Kochen für Kinder: In der »Goldader« waren die Musiker Natalie Holzer und Andre Fenna sowie Renate Zierler zu Gast.

Kochen für Kinder: In der »Goldader« waren die Musiker Natalie Holzer und Andre Fenna sowie Renate Zierler zu Gast.
© Alexandra Hofer

Auftakt der SOS-Kochaktion in der »Goldader«

Advertorial

Mit Kindheitserinnerungen positive Zukunft schenken – nach diesem Credo kochen Chefköche für das Kinderdorf. Erster Gastgeber war Rupert Pagitsch.

Sommerglück samt musikalischer Garnitur: So könnte man die Auftaktveranstaltung der SOS-Kochaktion im Restaurant »Goldader – Alpine Kulinarik« im Salzburger Tamsweg beschreiben.

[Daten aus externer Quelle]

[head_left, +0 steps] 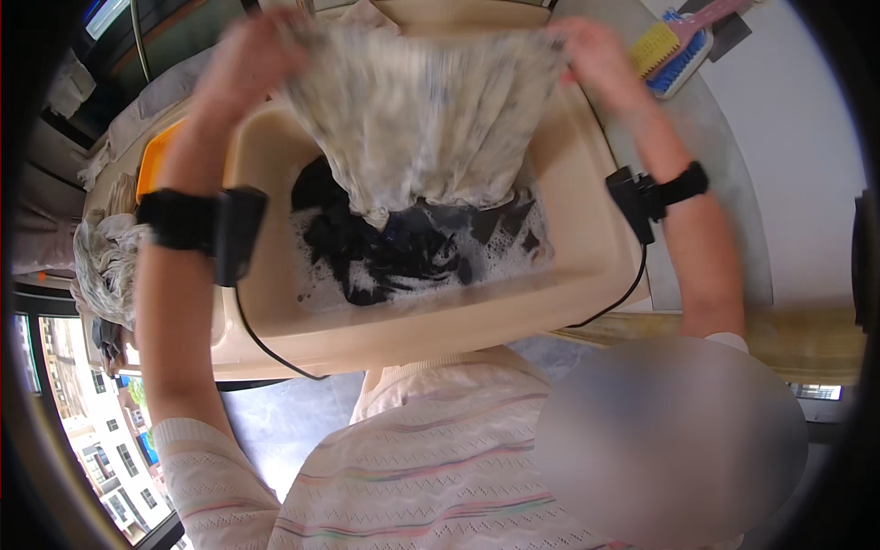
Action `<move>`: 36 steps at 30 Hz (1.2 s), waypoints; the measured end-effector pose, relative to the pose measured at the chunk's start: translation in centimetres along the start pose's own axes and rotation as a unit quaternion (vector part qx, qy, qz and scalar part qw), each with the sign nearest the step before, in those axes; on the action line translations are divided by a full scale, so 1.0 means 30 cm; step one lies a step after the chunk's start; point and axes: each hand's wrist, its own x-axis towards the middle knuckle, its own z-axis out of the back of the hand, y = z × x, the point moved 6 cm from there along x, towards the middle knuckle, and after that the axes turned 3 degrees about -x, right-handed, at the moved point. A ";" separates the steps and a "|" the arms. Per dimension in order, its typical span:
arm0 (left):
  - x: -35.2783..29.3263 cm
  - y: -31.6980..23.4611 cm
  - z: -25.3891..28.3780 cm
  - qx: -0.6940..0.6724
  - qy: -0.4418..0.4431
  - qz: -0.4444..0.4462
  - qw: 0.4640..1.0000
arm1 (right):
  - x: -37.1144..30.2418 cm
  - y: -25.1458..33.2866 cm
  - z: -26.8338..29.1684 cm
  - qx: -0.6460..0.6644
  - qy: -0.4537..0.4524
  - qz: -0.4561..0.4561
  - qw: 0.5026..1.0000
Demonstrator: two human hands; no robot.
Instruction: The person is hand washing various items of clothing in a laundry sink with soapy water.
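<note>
A pale, wet, patterned garment (426, 110) hangs spread between my two raised hands over a beige sink (587, 183). My left hand (261, 60), blurred, is closed on its upper left corner. At the upper right corner my right hand (596, 60) grips the same cloth, also smeared by motion. The garment's exact kind cannot be made out. Its lower edge hangs just above or against dark clothes (376, 247) lying in soapy water. Suds show around the dark clothes.
Right of the sink, a pink-handled brush (674, 41) lies on a blue-bristled brush (687, 64). An orange basin (156, 160) stands at the left, near a heap of light clothes (110, 257). Black cables (266, 348) run from devices strapped on both forearms.
</note>
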 end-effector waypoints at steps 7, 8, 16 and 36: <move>-0.387 0.330 -0.746 0.067 0.425 0.098 0.897 | -0.194 -0.404 -0.689 -0.173 0.380 -0.141 0.898; -0.410 0.301 -0.806 0.067 0.463 0.089 0.879 | -0.220 -0.457 -0.739 -0.223 0.376 -0.079 0.896; -0.510 0.400 -0.978 0.013 0.549 0.137 0.825 | -0.299 -0.622 -0.918 -0.347 0.503 -0.078 0.788; -0.148 0.202 -0.208 -0.382 0.070 0.163 0.907 | -0.036 -0.205 -0.177 0.031 0.066 -0.186 0.980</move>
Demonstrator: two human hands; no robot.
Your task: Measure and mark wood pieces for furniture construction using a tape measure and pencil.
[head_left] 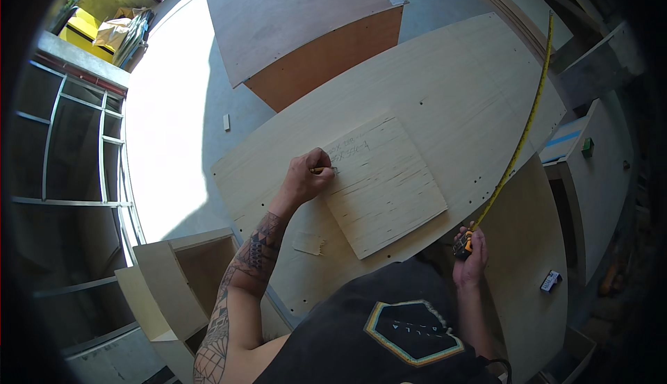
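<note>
My left hand (304, 177) is closed round a pencil (319, 170) at the left edge of a square plywood piece (396, 189). Handwritten pencil marks run along that piece's upper left part, close to my fingers. In my right hand (474, 262), near my body, sits a black and orange tape measure (463, 246). Its yellow blade (526, 128) is pulled out long and arcs up to the far right, across the edge of the large plywood panel (472, 92). The square piece lies flat on this panel. My left fingers partly hide the pencil.
A torn wood scrap (309, 243) lies left of the square piece. Beyond the panel stands a large wooden box (326, 57). Open wooden carcasses (174, 273) are at lower left, beside a metal frame (104, 141). A small dark box (550, 282) rests at right.
</note>
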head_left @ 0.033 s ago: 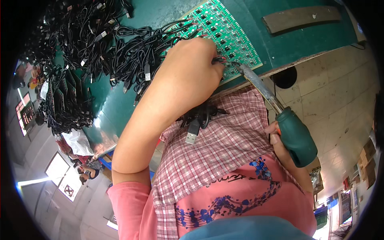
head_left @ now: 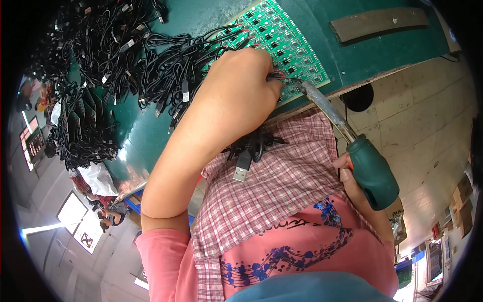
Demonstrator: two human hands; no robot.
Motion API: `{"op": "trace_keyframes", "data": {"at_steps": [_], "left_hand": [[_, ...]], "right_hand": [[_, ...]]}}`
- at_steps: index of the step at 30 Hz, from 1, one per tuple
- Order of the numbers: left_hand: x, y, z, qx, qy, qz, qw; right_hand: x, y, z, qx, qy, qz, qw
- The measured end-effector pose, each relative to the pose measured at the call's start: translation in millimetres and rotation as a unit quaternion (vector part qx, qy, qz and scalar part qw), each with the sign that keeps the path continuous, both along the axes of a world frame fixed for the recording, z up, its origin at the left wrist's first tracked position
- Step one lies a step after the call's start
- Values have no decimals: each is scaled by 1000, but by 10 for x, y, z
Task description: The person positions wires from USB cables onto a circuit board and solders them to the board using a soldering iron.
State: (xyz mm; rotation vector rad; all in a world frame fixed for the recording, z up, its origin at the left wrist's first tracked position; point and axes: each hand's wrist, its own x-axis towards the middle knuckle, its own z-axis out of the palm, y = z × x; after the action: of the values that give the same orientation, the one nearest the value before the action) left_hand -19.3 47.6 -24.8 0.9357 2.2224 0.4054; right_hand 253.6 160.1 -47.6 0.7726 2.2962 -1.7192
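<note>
My left hand (head_left: 244,80) is closed in a pinch over the near edge of a green circuit board panel (head_left: 294,38), its fingertips on the end of a black USB cable (head_left: 243,161). Short red and dark wires poke out of that pinch. The cable's coil and metal plug hang below my wrist, in front of the checked apron. My right hand (head_left: 346,170), partly hidden behind the handle, grips a soldering iron (head_left: 373,173) with a green handle. Its dark tip is at the board beside the wire ends. Several black cables run leftward from the board's wired rows.
Heaps of black USB cables (head_left: 113,55) cover the left of the green table (head_left: 329,60). More cables hang in a bunch (head_left: 83,131) at its left edge. A curved grey-brown bar (head_left: 380,24) lies at the far right. A dark round object (head_left: 358,97) shows below the table edge.
</note>
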Motion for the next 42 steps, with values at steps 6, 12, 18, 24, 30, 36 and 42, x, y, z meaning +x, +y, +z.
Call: {"op": "trace_keyframes", "data": {"at_steps": [6,12,18,24,30,36,42], "left_hand": [[22,-51,-28,22,3,7,1000],[67,-66,-48,30,-15,12,999],[111,-60,-47,31,9,7,999],[150,-63,-52,35,21,16,999],[165,-51,-57,42,29,17,999],[170,-53,-68,39,31,17,999],[177,-54,-56,42,30,19,998]], "right_hand": [[23,19,-22,10,-27,-2,1000],[76,54,-24,6,-3,40,999],[120,68,-7,118,-39,107,986],[157,43,-37,147,-16,113,982],[87,86,18,159,0,120,980],[-4,80,82,146,-16,117,982],[178,21,-31,67,-101,66,990]]}}
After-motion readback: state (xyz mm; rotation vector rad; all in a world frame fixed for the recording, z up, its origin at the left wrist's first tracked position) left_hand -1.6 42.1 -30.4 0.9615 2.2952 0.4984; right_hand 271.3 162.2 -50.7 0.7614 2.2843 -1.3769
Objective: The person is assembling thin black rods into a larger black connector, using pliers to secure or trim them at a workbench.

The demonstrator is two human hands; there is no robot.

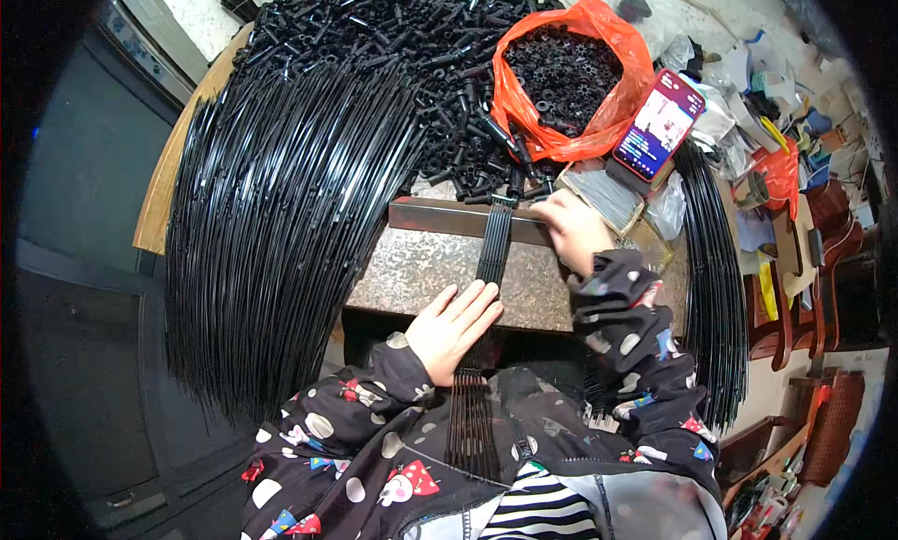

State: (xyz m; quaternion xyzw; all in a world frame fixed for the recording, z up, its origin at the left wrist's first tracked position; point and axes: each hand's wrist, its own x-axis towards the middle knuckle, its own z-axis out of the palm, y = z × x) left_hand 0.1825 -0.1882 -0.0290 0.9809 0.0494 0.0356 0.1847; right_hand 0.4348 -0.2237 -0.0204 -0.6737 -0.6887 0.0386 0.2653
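Observation:
A narrow row of thin black rods [495, 245] lies side by side across a long metal bar [435, 219] and runs down over the table's near edge towards my lap. My left hand [456, 331] rests flat on this row, fingers stretched out and together. At the bar's right end, my right hand [573, 230] is closed with its fingers curled downwards. Its fingertips are partly hidden, so what they hold, if anything, cannot be made out. Loose black tubular plastic parts [458, 133] lie just beyond the bar.
A large sheaf of black rods [281, 231] covers the left side; another bundle [713, 288] hangs at the right. An orange plastic bag [638, 58] holds small black rings. A lit phone [659, 126] leans by a stack of thin grey pieces [603, 196]. Clutter fills the far right.

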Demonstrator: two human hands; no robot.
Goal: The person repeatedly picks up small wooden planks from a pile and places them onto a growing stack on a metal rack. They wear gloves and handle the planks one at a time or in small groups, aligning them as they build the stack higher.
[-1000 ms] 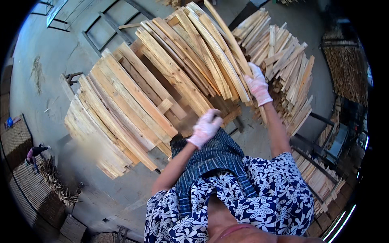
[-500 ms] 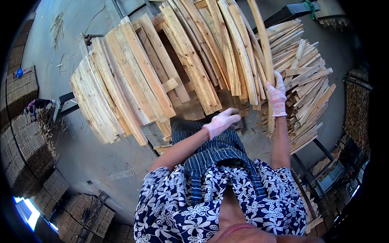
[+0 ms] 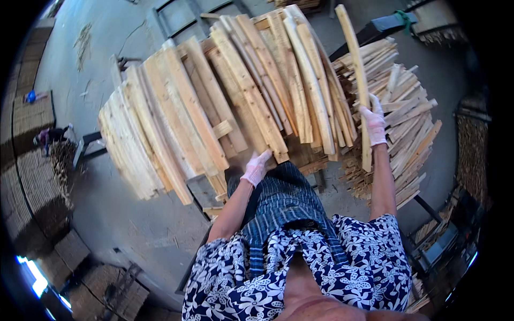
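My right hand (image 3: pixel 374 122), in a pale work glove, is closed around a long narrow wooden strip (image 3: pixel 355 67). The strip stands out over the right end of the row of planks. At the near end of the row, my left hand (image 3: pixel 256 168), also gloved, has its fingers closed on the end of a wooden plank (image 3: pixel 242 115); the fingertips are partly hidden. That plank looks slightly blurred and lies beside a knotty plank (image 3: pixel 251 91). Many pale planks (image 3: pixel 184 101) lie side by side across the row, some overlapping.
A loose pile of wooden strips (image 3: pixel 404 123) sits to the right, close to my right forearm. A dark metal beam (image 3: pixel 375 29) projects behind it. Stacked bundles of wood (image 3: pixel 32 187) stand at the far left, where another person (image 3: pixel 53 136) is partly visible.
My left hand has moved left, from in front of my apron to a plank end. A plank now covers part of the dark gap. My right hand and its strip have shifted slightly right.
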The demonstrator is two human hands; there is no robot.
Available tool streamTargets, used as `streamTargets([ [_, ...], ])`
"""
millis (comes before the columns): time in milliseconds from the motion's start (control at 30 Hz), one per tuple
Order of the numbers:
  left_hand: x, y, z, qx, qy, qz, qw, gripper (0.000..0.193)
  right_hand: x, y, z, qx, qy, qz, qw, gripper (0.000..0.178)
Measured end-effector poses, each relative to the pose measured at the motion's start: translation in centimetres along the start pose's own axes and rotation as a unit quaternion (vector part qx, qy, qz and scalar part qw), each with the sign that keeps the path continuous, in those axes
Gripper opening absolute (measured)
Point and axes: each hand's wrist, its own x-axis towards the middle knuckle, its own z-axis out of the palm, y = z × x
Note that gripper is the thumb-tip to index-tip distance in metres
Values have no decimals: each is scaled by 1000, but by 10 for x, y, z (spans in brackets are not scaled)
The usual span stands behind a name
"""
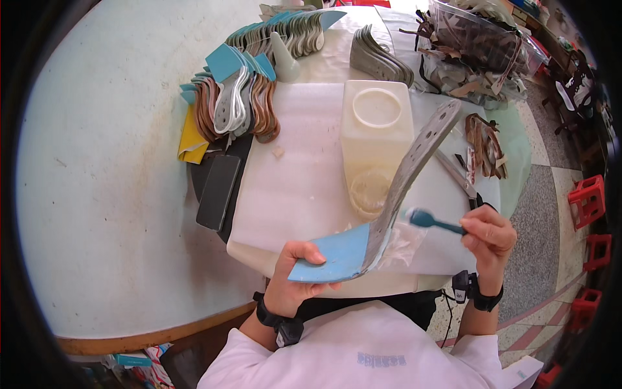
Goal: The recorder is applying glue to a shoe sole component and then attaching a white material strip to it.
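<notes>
- the left hand (299, 275) is closed on the near end of a long grey perforated strip (414, 159), thumb flat on top of its blue end section (337, 253) and the other fingers underneath.
- the strip is held up over the near side of the work surface (291, 194); it bends upward from the blue section, its holed far end rising toward the upper right.
- the right hand (489, 236) pinches the handle of a small teal spreader (427, 220), thumb and fingers drawn together; its whitish tip points left, just beside the strip, and whether they touch cannot be told.
- behind the strip, partly covered by it, stands an off-white plastic container (376, 139) with a round recess on top.
- scissors (459, 174) lie to its right, near a bunch of brown scraps (484, 146).
- at the far left are bundled strips (234, 100) with blue ends, a white cone (283, 58), a yellow sheet (192, 137) and a dark flat rectangular object (219, 191).
- another stack of grey strips (379, 61) sits beyond the container.
</notes>
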Motion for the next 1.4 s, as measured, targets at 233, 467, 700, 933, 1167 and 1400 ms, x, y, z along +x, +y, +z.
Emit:
streamTargets([
  [233,5,7,-8,10,-15,-48,999,37,2,6,3,23,-80,4,997,26],
  [467,6,8,-11,72,3,-29,997,28,9,3,1,-60,65,-14,996,25],
  [700,-5,-5,-5,204,29,91,974,18,7,3,0,-72,20,-27,997,29],
  [933,-13,-2,-16,296,39,116,947,10,7,-1,2,-91,95,-15,991,27],
  [1167,-23,-15,-7,491,29,341,801,16,2,-1,13,-91,8,-38,995,27],
  [1400,-29,-9,-7,490,145,277,814,28,3,2,12,-121,127,-24,984,26],
])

Das Sommerglück betreffend, hat Küchenchef Ernst Skvarca als Kindheitserinnerung Kohlrabigemüse und Handnockerl mit Hendl kredenzt. »Mamas knackiger Kohlrabi mit frischer Petersilie und knusprigen Nockerl, das war Sommer pur. Kinder müssten viel mehr von klein auf gute Qualität und ehrlichen Geschmack mitbekommen. Pulveressen oder auch Fertigessen dürfte eigentlich gar nicht mehr am Teller landen.« Die musikalische Garnitur gepaart mit Kindheitserinnerungen und Heißhunger auf Süßes brachten die Musiker Natalie Holzer und Andre Fenna ein. Für sie gab es Kaiserschmarrn der speziellen Art: mit Bratapfeleis an Preiselbeerschaum und Birnenragout.

Gastgeber für den Auftakt der SOS-Kochaktion war Rupert Pagitsch, Eigentümer des Trockenbau-Unternehmens »Pagitsch« und Inhaber des Restaurants »Goldader – Alpine Kulinarik«. Dabei war seine eigene Kindheit in einer Landwirtschaftsfamilie mit fünf Geschwistern nicht immer leichte Kost. Schon als kleines Kind stand er täglich im Stall der Eltern und hat geholfen: »Wenn die Mama Polenta gekocht hat und es dann auch noch Marmelade dazu gab, war das schon was ganz Besonderes.«

Idee zur Kochaktion

Initiatorin der Charity-Events ist Renate Zierler, die bereits in der Kochshow »Die Kochgiganten« auf Puls 4 zu sehen war. So wird sie jeden Monat ein anderes Restaurant samt Chefkoch aufsuchen und gemeinsam mit Promis der Region Gerichte zubereiten, die dann bis Jahresende auf der Speisekarte bleiben. »Leider gibt es viele Kinder, die es noch nie erlebt haben, mit Liebe bekocht zu werden«, sagt Zierler. »Unsere Aktion soll einerseits kollektive Kindheitserinnerungen wecken, andererseits auch zum richtigen Kochen ermutigen und anregen. Was gibt es schöneres, als gemeinsam, in Familie, am Tisch zu sitzen um was richtig Gutes zu essen. Ich hoffe, dass unser Projekt viele Küchen und Herzen erreicht.« Der Erlös daraus kommt dem SOS-Kinderdorf zugute, Spenden können jederzeit getätigt werden.